Comme chaque Dimanche et pour les principales fêtes catholiques, je reprends la tradition cathare qui consistait en l’analyse des textes de la messe catholique et leur compréhension du point de vue cathare. Il n’y a là nulle intention malveillante mais un simple exercice de style visant à montrer que la compréhension des textes est aussi affaire de doctrine.

Messe de célébration du Sacré Cœur de Jésus

Le Sacré-Cœur est une dévotion au Cœur de Jésus-Christ, en tant que symbole de l’amour divin par lequel le fils de Dieu a pris la nature humaine et a donné sa vie pour les hommes. Cette dévotion est particulièrement présente au sein de l’Église catholique romaine mais aussi, quoiqu’à moindre échelle, dans l’Église anglicane et dans certaines Églises luthériennes. Elle met l’accent sur les concepts d’amour et d’adoration voués au Christ. La solennité du Sacré-Cœur a été instituée par le pape Clément XIII en 1765 et étendue à toute l’Église catholique romaine par le pape Pie IX en 1856.
La tradition catholique a toujours associé le Sacré-Cœur avec les Actes de Réparation dédiés au Christ. Dans son encyclique Miserentissimus Redemptor, Pie XI a indiqué : « l’esprit d’expiation ou de réparation a toujours tenu le premier et principal rôle dans le culte rendu au Sacré-Cœur de Jésus ». La Dévotion au Sacré-Cœur est parfois pratiquée au sein des Églises orthodoxes, où elle reste un point de controverse, car perçue comme étant un exemple délatinisation liturgique. (source  : Wikipédia)
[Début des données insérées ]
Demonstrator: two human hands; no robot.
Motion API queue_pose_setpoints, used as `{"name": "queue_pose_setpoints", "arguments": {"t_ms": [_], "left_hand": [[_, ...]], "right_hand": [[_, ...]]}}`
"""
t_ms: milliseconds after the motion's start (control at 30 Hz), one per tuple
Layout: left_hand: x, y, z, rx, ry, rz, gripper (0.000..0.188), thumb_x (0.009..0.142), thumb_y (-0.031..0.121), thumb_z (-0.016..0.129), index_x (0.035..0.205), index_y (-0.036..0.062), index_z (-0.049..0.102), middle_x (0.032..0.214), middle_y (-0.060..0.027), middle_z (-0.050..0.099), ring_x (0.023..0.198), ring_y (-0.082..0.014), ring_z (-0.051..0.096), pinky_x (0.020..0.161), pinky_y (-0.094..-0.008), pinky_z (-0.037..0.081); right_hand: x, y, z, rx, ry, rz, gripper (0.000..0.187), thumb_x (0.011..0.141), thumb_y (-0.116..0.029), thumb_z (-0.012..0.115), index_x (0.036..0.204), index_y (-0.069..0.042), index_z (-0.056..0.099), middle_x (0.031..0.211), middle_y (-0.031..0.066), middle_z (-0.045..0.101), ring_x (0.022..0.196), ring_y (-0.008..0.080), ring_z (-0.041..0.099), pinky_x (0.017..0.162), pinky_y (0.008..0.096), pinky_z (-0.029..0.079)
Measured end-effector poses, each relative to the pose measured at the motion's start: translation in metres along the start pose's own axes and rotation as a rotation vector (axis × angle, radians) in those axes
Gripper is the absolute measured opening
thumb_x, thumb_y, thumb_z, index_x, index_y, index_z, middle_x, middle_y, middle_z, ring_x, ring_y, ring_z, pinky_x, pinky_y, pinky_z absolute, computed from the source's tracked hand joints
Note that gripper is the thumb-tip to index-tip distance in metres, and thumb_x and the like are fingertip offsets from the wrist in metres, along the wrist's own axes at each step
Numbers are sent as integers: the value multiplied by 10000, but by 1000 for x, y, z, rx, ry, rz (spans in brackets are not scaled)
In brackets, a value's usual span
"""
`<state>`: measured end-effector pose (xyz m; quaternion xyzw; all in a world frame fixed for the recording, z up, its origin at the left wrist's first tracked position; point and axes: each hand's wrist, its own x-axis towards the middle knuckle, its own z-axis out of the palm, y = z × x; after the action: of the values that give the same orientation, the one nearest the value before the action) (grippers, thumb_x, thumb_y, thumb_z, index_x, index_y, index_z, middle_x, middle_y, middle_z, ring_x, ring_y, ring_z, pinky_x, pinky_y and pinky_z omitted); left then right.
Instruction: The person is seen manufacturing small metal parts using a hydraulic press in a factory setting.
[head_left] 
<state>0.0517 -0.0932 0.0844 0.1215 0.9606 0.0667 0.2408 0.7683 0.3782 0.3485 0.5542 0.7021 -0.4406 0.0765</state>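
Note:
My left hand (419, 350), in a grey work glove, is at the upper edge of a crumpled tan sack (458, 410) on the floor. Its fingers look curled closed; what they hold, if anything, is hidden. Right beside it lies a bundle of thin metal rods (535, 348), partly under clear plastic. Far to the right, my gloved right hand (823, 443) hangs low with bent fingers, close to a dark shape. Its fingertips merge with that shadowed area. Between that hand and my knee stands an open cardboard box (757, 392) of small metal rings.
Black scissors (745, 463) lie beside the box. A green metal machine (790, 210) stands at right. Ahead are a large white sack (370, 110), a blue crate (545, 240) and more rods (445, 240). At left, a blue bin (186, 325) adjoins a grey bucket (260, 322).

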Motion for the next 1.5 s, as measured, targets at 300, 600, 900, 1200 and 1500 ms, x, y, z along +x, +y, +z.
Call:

S’il est une fête qui me sidère, c’est bien celle-là !
Donc, les Églises judéo-chrétiennes se sentent tenues de fêter un événement qui devrait être considéré comme le B. A. BA de leur religion, la foi en l’amour du Christ et la nécessité de pratiquer soi-même l’amour au quotidien.
En fait on note quelques bémols non négligeables. L’amour, vu par les catholiques est d’abord un amour sacrificiel. Ben oui, à quoi cela sert-il que Jésus nous aime s’il ne monte pas sur la croix ? Bel amour que celui qui ne se termine pas en boucherie !
Même les protestants, habituellement un peu plus sensés sont tombés dans le panneau. Quant aux orthodoxes, ce n’est pas le côté délirant du sujet qui les retient d’y participer, mais la peur d’être trop proche des catholiques ! Bel exemple de l’amour que représente cette fête. Donc, cette fête est celle du sacrifice et de l’expiation ; décidément le judaïsme frappe sans cesse à la porte des judéo-chrétiens ; ce qui explique l’importance accordée aux Psaumes dans leur liturgie.

1re lecture :

Deutéronome : 7, 6-11

6 – « Car tu es un peuple saint pour Iahvé, ton Dieu, c’est toi que Iahvé, ton Dieu, a choisi pour devenir son peuple de prédilection d’entre tous les peuples qui sont à la surface du sol.
7 – Ce n’est point parce que vous étiez les plus nombreux de tous les peuples que Iahvé s’est épris de vous et vous a choisi, puisque vous êtes le moins nombreux de tous les peuples !
8 – Mais parce que Iahvé vous a aimés et parce qu’il a gardé le serment qu’il a juré à vos pères, c’est pour cela que Iahvé vous a fait sortir par une main forte et qu’il t’a libéré de la maison des esclaves, de la main de Pharaon, le roi d’Égypte.
9 – « Tu sais donc que Iahvé, ton Dieu, est l’Élohim, le Dieu fidèle, qui garde l’alliance et la grâce jusqu’à mille générations pour ceux qui l’aiment et qui gardent ses commandements,
10 – mais qui rend la pareille à chacun de ceux qui le haïssent, pour le faire périr en personne : il ne tarde pas à atteindre celui qui le hait, il lui rend la pareille, à sa personne !
11 – Tu garderas donc le commandement, les préceptes et les sentences que je commande aujourd’hui de pratiquer.

Mon commentaire :
La profession de foi juive est claire. Iahvé a choisi un peuple chétif pour en faire ses obligés.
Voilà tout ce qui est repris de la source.